Der Anspruch auf Ersatz der vorgerichtlichen Anwaltskosten beträgt – unabhängig davon, ob der Gegenstandswert, wie geltend gemacht, 646,80 EUR oder tatsächlich nur 639,30 EUR beträgt – insgesamt 120,67 EUR. Ein Gebührensprung ergibt sich durch die nur geringfügig differierenden Gegenstandwerte nicht.
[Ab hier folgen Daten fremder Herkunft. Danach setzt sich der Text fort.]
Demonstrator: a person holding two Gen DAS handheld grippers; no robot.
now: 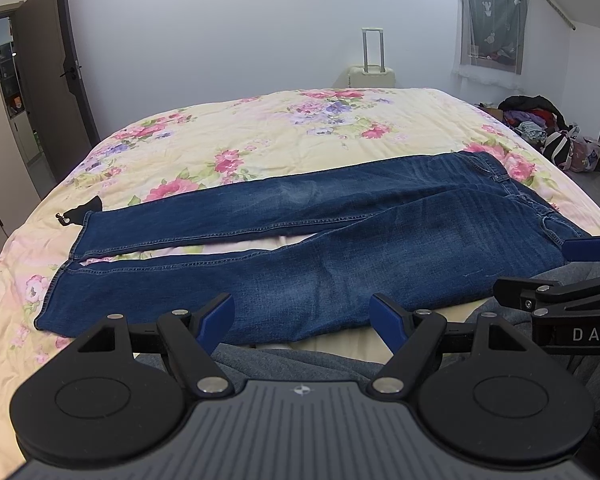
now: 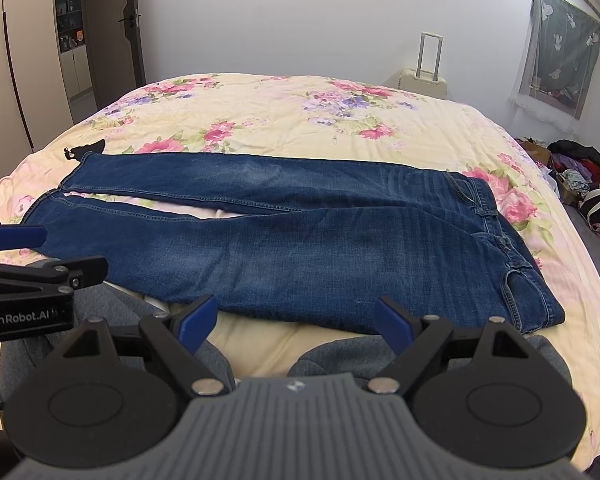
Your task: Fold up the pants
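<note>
Blue jeans (image 1: 320,240) lie flat across the floral bed, waistband to the right, leg hems to the left, the two legs slightly apart. They also show in the right wrist view (image 2: 300,232). My left gripper (image 1: 302,322) is open and empty, held above the near edge of the lower leg. My right gripper (image 2: 296,322) is open and empty, near the jeans' near edge by the seat. Each gripper shows at the side of the other's view: the right one (image 1: 556,280), the left one (image 2: 32,256).
The bed (image 1: 260,140) has a yellow floral cover. A small black item (image 1: 80,214) lies by the leg hems. Grey cloth (image 2: 332,356) lies below the grippers. A suitcase (image 1: 372,72) stands by the far wall. A pile of clothes and bags (image 1: 548,128) sits on the floor at right.
</note>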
Der Anspruch berechnet sich wie folgt:

Gegenstandswert: 636,80 EUR

1,3 Geschäftsgebühr nach Ziff. 2300 VV RVG 84,50 EUR

Auslagenpauschale nach Ziff. 7002 VV RVG 16,90 EUR

Zwischensumme 101,40 EUR

Zzgl. 19 % Mehrwertsteuer nach Ziff. 7008 VV RVG 19,27 EUR

Endsumme 120,67 EUR

III.

Die Kostenentscheidung folgt aus §§ 97 Abs. 1, 92 Abs. 1, 2 Nr. 1 ZPO, die Entscheidung über die vorläufige Vollstreckbarkeit aus §§ 708 Nr. 10, 711, 713 ZPO.